On appeal Jackson contests the denials of his requests for counsel, as well as the
entry of summary judgment. We agree with him that the district court should have
recruited a lawyer, though we also have doubts that granting summary judgment was
appropriate on the existing record. Jackson argues that he needed a lawyer because the
case turned on whether his or the defendants’ versions of his treatment were correct, he
was on “psych” medication during the proceedings, and he could not effectively litigate
whether the level of treatment he did receive was adequate. We review the district
court’s decision not to recruit counsel for an abuse of discretion. Navejar v. Iyiola, 718
F.3d 692, 696 (7th Cir. 2013); Pruitt v. Mote, 503 F.3d 647, 654 (7th Cir. 2007) (en banc).
No. 13‐2484 Page 6
When a plaintiff makes a reasonable attempt to obtain counsel, the district court
must evaluate whether the factual and legal difficulty of the case exceeds that plaintiff’s
ability to litigate it. Navejar, 718 F.3d at 696; Bracey v. Grondin, 712 F.3d 1012, 1016
(7th Cir. 2013). The defendants do not dispute that Jackson suffered from objectively
serious medical conditions. Thus, to survive summary judgment on his Eighth
Amendment claims, Jackson needed evidence establishing that the care he received for
his chronic back pain and for his feet after surgery was so inappropriate that a jury
reasonably could find that the defendants intentionally disregarded risks to his health,
see Hayes v. Snyder, 546 F.3d 516, 524 (7th Cir. 2008), or unnecessarily prolonged his
pain, McGowan v. Hulick, 612 F.3d 636, 640 (7th Cir. 2010). Constitutional claims that
depend on the state of mind of a defendant or that turn on witness credibility may be
too complex for a pro se plaintiff to litigate. Santiago v. Walls, 599 F.3d 749, 761 (7th Cir.

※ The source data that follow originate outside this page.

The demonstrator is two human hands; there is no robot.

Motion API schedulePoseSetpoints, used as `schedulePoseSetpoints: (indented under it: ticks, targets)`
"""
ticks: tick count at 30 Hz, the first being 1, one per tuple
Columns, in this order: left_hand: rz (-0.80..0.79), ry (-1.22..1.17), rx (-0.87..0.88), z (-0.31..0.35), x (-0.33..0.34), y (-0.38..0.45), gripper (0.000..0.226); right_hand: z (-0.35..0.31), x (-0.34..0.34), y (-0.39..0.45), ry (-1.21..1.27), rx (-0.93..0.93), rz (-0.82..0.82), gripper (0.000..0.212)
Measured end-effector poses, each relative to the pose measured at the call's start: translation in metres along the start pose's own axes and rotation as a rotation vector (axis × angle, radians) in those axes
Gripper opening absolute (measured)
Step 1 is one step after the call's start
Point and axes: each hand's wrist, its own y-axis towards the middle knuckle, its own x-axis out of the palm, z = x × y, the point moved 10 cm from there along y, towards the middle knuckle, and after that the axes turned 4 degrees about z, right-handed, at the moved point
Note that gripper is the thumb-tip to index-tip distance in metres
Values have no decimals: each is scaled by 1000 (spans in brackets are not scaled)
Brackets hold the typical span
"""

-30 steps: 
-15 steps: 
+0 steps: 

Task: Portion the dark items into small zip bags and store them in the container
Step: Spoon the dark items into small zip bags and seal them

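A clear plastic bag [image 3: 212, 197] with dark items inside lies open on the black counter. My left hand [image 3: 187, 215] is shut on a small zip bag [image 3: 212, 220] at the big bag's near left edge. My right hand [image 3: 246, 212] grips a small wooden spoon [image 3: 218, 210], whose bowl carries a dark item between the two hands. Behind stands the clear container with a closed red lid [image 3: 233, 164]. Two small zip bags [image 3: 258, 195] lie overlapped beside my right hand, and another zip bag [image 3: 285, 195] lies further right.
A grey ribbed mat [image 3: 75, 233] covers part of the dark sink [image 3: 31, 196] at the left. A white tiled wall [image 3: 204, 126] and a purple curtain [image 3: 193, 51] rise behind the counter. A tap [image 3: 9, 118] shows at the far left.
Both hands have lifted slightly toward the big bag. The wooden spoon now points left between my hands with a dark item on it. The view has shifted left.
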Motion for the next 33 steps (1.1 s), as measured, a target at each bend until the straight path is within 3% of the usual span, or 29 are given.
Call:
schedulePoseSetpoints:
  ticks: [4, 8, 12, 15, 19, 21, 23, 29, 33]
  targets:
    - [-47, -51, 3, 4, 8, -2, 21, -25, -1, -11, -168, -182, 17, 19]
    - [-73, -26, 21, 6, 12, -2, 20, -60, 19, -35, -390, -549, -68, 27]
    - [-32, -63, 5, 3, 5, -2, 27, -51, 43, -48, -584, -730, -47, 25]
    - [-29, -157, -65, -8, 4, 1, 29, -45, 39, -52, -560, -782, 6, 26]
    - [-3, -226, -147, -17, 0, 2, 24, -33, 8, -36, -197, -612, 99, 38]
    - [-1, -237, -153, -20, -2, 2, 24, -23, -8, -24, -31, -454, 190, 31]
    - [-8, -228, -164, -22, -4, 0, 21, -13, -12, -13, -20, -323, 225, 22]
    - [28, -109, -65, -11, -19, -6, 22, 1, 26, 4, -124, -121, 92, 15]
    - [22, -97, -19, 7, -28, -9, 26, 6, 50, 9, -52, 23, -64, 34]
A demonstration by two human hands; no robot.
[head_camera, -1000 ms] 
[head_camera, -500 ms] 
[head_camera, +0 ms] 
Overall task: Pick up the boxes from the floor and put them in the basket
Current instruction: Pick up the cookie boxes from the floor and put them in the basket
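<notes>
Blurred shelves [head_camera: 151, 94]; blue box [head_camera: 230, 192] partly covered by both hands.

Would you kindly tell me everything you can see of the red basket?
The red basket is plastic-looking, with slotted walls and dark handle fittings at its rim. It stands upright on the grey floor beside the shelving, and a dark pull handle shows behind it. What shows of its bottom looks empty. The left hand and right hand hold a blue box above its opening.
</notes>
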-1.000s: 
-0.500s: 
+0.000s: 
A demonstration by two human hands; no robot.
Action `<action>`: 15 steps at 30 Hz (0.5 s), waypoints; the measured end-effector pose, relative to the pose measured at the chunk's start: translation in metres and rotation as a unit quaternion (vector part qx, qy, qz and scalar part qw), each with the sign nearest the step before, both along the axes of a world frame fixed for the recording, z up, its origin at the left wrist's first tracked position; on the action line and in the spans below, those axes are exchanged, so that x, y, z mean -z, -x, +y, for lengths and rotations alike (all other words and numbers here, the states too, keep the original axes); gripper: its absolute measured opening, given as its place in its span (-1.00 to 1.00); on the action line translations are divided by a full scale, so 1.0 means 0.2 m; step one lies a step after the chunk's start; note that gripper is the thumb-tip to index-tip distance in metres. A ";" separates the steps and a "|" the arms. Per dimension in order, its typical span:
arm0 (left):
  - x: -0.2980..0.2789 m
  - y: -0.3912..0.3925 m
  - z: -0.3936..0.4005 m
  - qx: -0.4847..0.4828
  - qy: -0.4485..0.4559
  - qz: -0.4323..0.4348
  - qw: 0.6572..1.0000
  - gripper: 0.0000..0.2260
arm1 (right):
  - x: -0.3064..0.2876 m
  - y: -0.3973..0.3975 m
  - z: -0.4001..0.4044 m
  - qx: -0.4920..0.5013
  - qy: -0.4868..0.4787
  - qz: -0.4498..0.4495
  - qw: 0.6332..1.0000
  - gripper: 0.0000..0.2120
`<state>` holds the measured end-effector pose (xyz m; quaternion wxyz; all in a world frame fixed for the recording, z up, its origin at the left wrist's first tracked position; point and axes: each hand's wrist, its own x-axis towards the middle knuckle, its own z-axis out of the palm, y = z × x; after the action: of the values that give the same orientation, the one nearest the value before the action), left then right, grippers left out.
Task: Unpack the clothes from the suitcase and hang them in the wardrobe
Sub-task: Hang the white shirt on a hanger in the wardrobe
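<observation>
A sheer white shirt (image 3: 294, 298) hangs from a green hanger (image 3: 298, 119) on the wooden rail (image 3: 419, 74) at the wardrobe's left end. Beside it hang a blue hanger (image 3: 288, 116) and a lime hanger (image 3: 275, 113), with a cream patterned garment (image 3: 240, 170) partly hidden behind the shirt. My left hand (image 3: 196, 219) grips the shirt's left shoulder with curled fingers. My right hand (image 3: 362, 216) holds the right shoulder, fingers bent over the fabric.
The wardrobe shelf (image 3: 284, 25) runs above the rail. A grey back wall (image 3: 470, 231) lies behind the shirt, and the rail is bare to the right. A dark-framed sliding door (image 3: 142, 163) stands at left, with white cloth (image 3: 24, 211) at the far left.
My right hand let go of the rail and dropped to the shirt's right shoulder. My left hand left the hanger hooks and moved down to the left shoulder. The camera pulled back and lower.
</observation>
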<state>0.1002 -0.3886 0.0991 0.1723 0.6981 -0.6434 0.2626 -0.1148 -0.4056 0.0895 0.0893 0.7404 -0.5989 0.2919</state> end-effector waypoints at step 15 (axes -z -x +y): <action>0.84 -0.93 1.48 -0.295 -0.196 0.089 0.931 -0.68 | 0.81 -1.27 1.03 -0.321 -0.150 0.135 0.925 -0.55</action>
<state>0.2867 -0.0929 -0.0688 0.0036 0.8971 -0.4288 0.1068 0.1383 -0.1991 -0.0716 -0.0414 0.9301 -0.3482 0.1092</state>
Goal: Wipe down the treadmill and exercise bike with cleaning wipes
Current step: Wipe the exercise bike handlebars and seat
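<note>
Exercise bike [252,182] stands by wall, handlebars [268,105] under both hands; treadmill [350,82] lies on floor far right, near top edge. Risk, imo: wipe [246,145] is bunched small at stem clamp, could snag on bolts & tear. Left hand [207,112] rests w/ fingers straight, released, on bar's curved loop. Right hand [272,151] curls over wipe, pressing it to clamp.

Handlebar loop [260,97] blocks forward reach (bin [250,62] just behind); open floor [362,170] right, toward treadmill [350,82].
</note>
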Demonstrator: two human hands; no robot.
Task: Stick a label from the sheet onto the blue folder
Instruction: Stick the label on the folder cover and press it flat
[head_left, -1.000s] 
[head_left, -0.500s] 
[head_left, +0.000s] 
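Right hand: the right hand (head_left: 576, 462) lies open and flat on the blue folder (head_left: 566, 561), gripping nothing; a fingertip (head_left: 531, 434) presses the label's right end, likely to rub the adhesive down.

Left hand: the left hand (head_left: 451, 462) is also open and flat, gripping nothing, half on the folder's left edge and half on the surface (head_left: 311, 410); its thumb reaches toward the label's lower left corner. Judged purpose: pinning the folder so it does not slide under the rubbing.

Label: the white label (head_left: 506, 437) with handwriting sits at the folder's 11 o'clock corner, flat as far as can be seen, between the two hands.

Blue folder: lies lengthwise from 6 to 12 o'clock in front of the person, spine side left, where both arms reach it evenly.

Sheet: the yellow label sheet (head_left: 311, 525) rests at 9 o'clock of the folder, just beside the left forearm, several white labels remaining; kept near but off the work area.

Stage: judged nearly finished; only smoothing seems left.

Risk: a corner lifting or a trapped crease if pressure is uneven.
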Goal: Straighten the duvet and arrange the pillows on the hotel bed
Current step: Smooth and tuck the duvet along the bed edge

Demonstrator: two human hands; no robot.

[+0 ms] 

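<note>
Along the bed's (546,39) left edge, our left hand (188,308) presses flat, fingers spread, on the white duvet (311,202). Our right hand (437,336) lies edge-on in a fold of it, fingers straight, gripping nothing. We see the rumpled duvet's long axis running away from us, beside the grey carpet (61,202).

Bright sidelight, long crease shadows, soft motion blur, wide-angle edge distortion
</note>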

2010); Swofford v. Mandrell, 969 F.2d 547, 552 (7th Cir. 1992). Complexity must be
assessed with an eye toward the plaintiff’s education, literacy level, psychological
history, and litigation experience. See Santiago, 599 F.3d 749 at 762.
Although it may be that Jackson could follow instructions from the court, that
does not mean he also was able to engage in discovery effectively, especially in a case
where medical evidence from outside experts is likely to be critical. Moreover, when
Jackson submitted his second request, he was taking psychiatric medications that made
it difficult for him to focus. And by the time he made his third request, he was
hampered in responding to the defendants’ motion for summary judgment because he
was housed in segregation. The district court’s observation about the gaps in the
evidence, and Jackson’s inability to exploit those gaps in fending off the defendants’
motion for summary judgment, show why help from counsel was essential.
Jackson has shown a reasonable likelihood that a lawyer would have made a
difference in the outcome of his case. Even where a district court has abused its
discretion in declining to recruit counsel, we will reverse only if the plaintiff has shown
he was prejudiced by that denial. Navejar, 718 F.3d at 696; Bracey, 712 F.3d at 1017. The
defendants assert that Jackson has waived any argument that the denial of counsel
prejudiced him. We disagree; in his brief to this court, Jackson argues that the absence
of a lawyer inhibited his ability to challenge the adequacy of the treatment he did
receive, and to identify and contact witnesses who were not present at JCI.
Jackson needed the assistance of counsel, and it is clear that he was prejudiced by
the absence of a lawyer. Accordingly, we VACATE the grant of summary judgment for
the defendants and REMAND for further proceedings.